前段時間我們一起做項目,那個設計稿客戶要得急,我們組幾乎沒日沒夜畫圖紙,周潯為了讓我多休息,干脆跟組做項目,差住在公司里了,他哪來的時間做競標方案?
之前幫紀遠之整理文件的時候我留心了幾分,稍許了解些商業知識。
連我一個外行人都聽出來周潯的方案比紀遠之的可執行性更高,成本更低。
商人本就重利,致力用最小的本金將利益最大化是關鍵。
局勢瞬間扭轉,資方怕到嘴的鴨子飛了,當場攔下演講完畢的周潯簽了合同。
半路殺出個程咬金,紀遠之的計劃功虧一簣,他表情冷得像結了層冰霜。
我和他在一起這麼多年,自然知道他這是在暴怒的邊緣。
也是,勢在必得的項目被搶走,自然不會開心。
原來周潯說的好戲是指這個。
以往我會心疼安慰,現在看他失志,我心里說不上來的痛快。
回到聚會廳的時候,人都散得差不多了。
我和周潯把剩下幾個喝得爛醉入迷的同事送回家。
他坐在駕駛座上緊張兮兮地轉頭看我:「學姐,我這樣做你不會生氣吧?」
我笑了:「怎麼會,我高興還來不及呢。」
「那你還喜歡他嗎?」
「當然不喜歡,以前是我眼瞎。」
我回答得很干脆,后知后覺對上后視鏡里亮晶晶的黑眸。
不知怎的,突然想起林簡說的話。
再結合一下最近周潯的反常行為和上高中時的那封情書,整個人都不好了。
雖然不知道他為什麼會給高中的我寫情書,但畢竟都是過去式了。
以前紀遠之還跟我海誓山盟呢。
人都是會變的,更何況周潯還這麼優秀。
于是我假裝不經意開口:「你怎麼會想到參加競標?」
周潯背影一頓,轉頭沖我笑:「兩個月前我聽我爸提過這件事,我就自告奮勇報名了,他說成功了就答應我一個條件。
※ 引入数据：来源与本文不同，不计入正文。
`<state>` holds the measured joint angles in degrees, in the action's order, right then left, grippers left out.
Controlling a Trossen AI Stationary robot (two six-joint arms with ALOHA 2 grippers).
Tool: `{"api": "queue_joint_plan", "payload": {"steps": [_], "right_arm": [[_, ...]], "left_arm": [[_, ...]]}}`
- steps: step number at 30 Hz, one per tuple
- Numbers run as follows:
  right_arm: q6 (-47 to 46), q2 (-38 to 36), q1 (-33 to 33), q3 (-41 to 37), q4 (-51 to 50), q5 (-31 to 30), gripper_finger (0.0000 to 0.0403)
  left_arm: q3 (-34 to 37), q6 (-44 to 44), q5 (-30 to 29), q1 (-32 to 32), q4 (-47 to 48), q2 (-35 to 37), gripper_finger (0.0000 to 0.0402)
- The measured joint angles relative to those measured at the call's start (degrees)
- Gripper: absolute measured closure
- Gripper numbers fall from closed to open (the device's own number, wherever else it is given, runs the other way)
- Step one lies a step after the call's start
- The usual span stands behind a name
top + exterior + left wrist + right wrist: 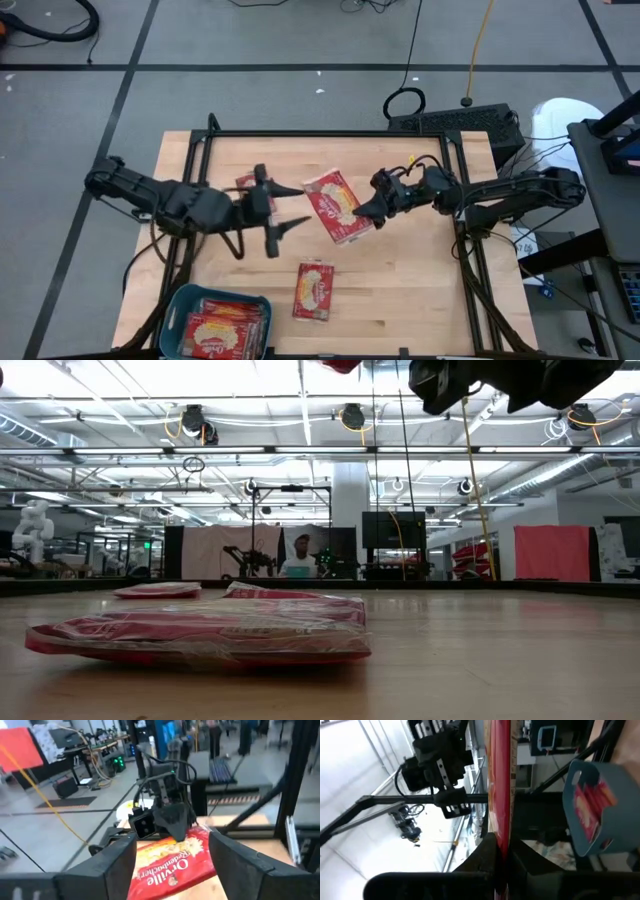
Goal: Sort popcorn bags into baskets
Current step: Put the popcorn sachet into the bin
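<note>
Right end effector [362, 214] clamped on popcorn bag [334, 206] held above mid-surface, left end effector [292, 208] fingers apart just left of it; best practice: keep the pinch firm and bag level while carrying toward near-left teal basket [180, 306].

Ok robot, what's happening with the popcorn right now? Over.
Right end effector shut on popcorn bag, held mid-air. Left end effector open, just clear. Nothing blocking the teal basket.
</note>
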<state>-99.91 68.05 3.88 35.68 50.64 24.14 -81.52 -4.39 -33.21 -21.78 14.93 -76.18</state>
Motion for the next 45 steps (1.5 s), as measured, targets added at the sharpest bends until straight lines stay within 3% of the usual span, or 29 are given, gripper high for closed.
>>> {"api": "queue_joint_plan", "payload": {"steps": [7,13,16,23,36,41,45], "right_arm": [[-2.25,-0.02,-0.18,0.00,0.77,1.64,0.0395],[-2.95,-0.02,-0.13,0.00,-0.73,1.61,0.0394],[-3.67,-0.02,-0.13,0.00,-0.57,1.17,0.0394],[-4.49,-0.02,-0.20,0.00,-0.64,-1.97,0.0394],[-8.96,-0.02,-0.36,0.00,-0.29,-0.51,0.0394],[-9.92,-0.02,-1.97,0.00,-0.80,1.67,0.0394],[-9.76,-0.02,-3.02,0.00,-1.59,1.59,0.0394]], "left_arm": [[-3.05,-12.07,0.08,-1.61,3.45,-4.23,0.0100],[-3.10,-23.33,-4.18,-2.84,6.61,-6.43,0.0099],[-3.10,-29.08,-8.08,-2.84,7.01,-7.66,0.0111],[-3.08,-36.61,-8.91,-2.27,6.43,-10.01,0.0146],[-3.06,-42.09,-9.50,-1.01,7.28,-14.30,0.0182],[-3.01,-42.50,-9.49,0.06,9.07,-14.69,0.0223],[-3.01,-42.50,-9.40,0.83,8.58,-14.62,0.0278]]}}
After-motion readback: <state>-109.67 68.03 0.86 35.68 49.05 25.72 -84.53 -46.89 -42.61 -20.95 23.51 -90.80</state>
」
我松了口氣,原來是這樣。
16
周潯送我到樓下就走了。
走到家門口,紀遠之突然從身后走出來。
他笑得很冷,語氣帶著輕蔑:「怪不得要跟我離婚,原來是攀上高枝了。」
我皺眉:「你胡說八道什麼?」
他沖我勾起嘴角:「沈禾,我以前怎麼沒看出來你這麼能耐,居然還聯合周家搞我!」
我根本不知道他跟周家有什麼過節,只覺得莫名其妙。
不想跟他胡攪蠻纏,加快了開鎖速度。